The analysis corresponds to the impressions gained from the Federal Association of the Shoe and Leather Goods Industry. There, spokeswoman Claudia Schulz also refers to the phenomenon that small children apparently do not yet have a strong sense of pressure. “That’s why trying on shoes is always such a thing,” she says. Children often said that a shoe fit even though it was actually too small – because they liked it. “Because they don’t feel the pressure.” You have to imagine children as happy people.
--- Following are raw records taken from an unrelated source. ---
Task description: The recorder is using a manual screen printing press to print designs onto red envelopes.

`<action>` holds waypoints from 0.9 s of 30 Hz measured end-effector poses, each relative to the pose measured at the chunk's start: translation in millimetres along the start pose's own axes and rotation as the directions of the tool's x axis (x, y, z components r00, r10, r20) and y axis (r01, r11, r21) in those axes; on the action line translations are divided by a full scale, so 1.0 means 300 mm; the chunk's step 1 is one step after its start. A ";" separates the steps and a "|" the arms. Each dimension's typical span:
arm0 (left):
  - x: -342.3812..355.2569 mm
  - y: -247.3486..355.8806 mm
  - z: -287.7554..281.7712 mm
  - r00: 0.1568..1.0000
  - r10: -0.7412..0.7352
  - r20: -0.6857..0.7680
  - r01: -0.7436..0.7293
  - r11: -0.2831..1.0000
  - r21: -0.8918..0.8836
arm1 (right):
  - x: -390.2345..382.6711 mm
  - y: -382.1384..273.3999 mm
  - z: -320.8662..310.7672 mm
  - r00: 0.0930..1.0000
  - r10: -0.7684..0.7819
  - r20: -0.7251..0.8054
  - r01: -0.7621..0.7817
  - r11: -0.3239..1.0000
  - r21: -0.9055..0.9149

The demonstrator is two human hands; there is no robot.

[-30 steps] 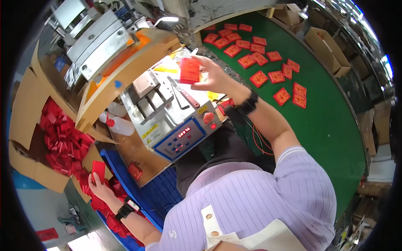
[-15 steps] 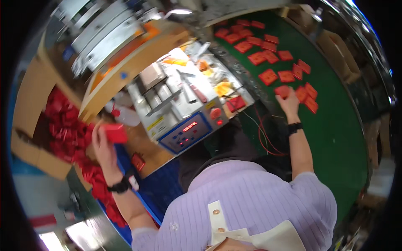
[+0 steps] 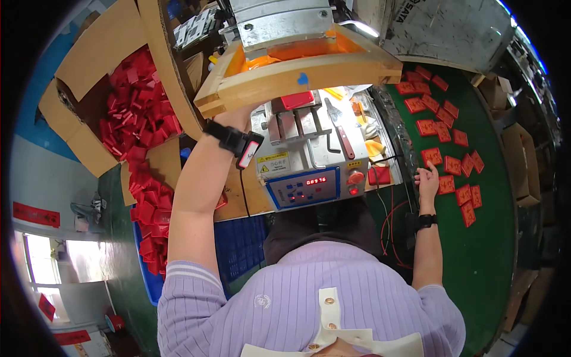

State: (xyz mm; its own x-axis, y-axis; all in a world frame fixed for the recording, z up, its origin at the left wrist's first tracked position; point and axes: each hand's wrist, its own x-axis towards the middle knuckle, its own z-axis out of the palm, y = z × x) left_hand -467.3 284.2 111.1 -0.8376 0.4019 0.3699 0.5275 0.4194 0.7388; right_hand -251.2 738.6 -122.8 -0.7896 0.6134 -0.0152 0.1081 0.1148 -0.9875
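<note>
My left hand (image 3: 242,114) reaches in under the wooden screen frame (image 3: 291,86) of a tabletop printing machine; the frame hides its fingers. Close by, a flat red piece (image 3: 296,100) lies on the metal jig (image 3: 295,124) beneath the screen. My right hand (image 3: 427,181) is at the near-left side of the green belt (image 3: 488,256), index finger stretched out to the lower edge of a red printed piece (image 3: 432,156), other fingers loosely bent. Nothing shows in its grasp. Several similar printed pieces (image 3: 452,165) lie around it on the belt.
Below the jig is the control panel (image 3: 303,188) with a lit display. A spatula (image 3: 340,128) and a hex key (image 3: 334,143) lie on the machine's top. At left, a cardboard box (image 3: 86,131) and a blue crate (image 3: 148,288) hold many red pieces. Wires hang right of the machine.
My left hand has moved from beside the box, carrying a red piece, to under the screen frame. The right hand no longer shows the red piece it held over the belt. The view has turned.
</note>
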 end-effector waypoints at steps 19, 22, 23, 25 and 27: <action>-0.585 0.309 0.035 0.840 0.242 0.485 -0.182 0.969 -0.168 | 0.009 0.019 -0.014 0.993 0.039 0.107 -0.048 0.996 0.079; -0.700 0.241 -0.068 0.866 -0.161 0.474 0.173 0.985 0.020 | 0.011 -0.006 -0.033 0.994 0.089 0.057 -0.090 0.996 0.019; -0.735 0.224 -0.096 0.916 -0.309 0.258 0.287 0.950 0.119 | 0.017 -0.013 -0.040 0.993 0.098 0.063 -0.100 0.995 0.027; -0.794 0.136 -0.162 0.898 -0.428 -0.101 0.438 0.853 0.283 | 0.041 -0.009 -0.050 0.991 0.101 0.083 -0.106 0.992 0.064; -0.905 -0.047 -0.260 0.841 -0.421 -0.340 0.535 0.740 0.408 | 0.056 -0.037 -0.032 0.989 0.085 0.121 -0.094 0.993 0.068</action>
State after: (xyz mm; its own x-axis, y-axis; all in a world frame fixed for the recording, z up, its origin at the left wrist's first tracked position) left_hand -258.4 105.5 44.1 -0.9747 -0.1148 0.1918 0.0002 0.8576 0.5143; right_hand -260.0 755.3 -110.5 -0.8446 0.5222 -0.1179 0.1403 0.0034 -0.9901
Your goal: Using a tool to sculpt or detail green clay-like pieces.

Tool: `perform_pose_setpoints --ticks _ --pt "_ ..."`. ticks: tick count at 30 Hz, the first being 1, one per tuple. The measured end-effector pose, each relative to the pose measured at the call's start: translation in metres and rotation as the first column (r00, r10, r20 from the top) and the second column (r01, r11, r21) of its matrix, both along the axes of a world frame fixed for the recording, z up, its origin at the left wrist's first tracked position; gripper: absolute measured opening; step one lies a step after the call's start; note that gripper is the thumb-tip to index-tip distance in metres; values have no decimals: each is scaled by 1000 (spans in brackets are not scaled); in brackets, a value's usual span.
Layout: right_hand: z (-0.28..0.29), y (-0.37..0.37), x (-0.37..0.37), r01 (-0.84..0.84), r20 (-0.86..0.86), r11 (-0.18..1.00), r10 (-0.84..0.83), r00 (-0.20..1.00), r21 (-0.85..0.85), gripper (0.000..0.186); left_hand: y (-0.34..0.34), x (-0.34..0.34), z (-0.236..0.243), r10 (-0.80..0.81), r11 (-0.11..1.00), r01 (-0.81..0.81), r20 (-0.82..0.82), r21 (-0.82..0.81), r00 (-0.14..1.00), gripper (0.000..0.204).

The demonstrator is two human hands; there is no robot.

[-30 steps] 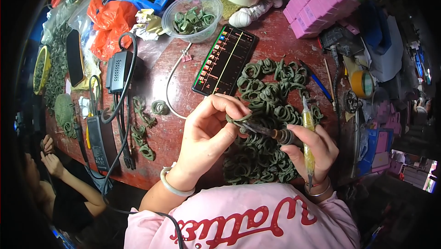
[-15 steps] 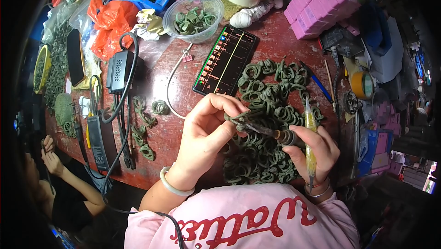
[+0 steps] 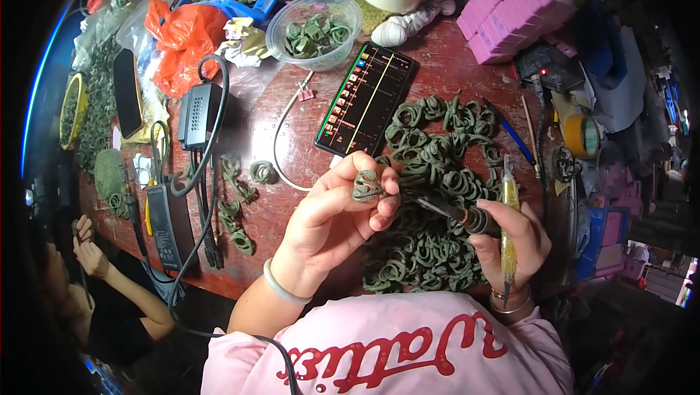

How do you get rid of the sand?
This seems to explain why the alarm was not raised well before the large-scale watering of the hallway. We’ve known how to deal with this for a long time, that’s worth adding. “I would always rely on vacuuming if sand is dirty,” says Hélène Staiber, master building cleaner.
“Vacuuming is important, especially on rough floors, so that the sand comes out of the depressions.” Exception: high-gloss tiles, which may scratch. Then comes the time for brooms and dustpans.
So are the playgrounds missing sand?
Last construction site: the playgrounds. What do they actually do when they keep losing sand? “The need to refill or replace sand is determined through regular checks,” explains a spokesman for the city of Cologne, as usual coolly. “The sand at the playgrounds is replenished or replaced regularly and as needed.”
That probably means: supplies are provided. The redistribution can continue.